*Task description:* Strip the pictures and reproduce the rest of the listing exactly.

*Data excerpt:*
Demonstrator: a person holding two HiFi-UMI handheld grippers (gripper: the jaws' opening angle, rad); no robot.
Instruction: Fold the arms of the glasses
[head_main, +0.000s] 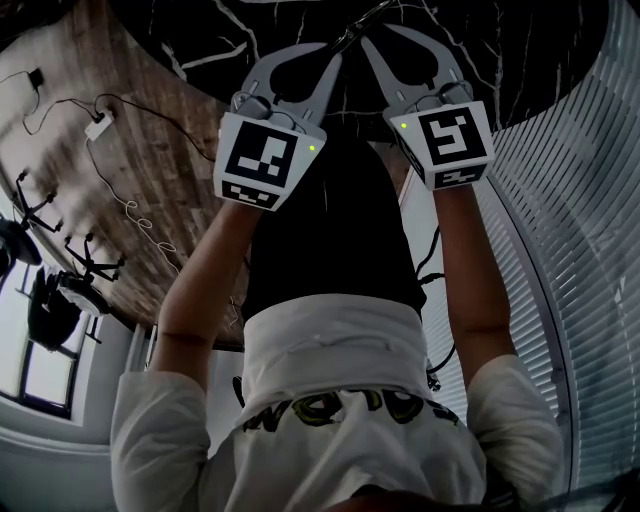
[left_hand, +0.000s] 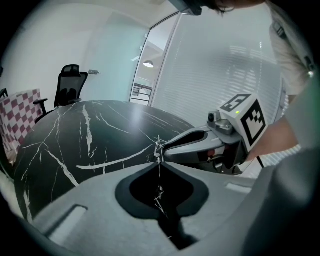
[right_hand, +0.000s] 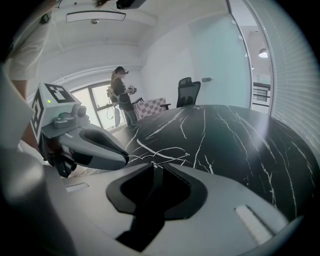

*Finished task:*
Demonstrator: a person holding two HiFi-UMI handheld grippers (gripper: the jaws' opening angle, rad); no robot.
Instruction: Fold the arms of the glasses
[head_main, +0.000s] 
[left_hand, +0.000s] 
[right_hand, +0.000s] 

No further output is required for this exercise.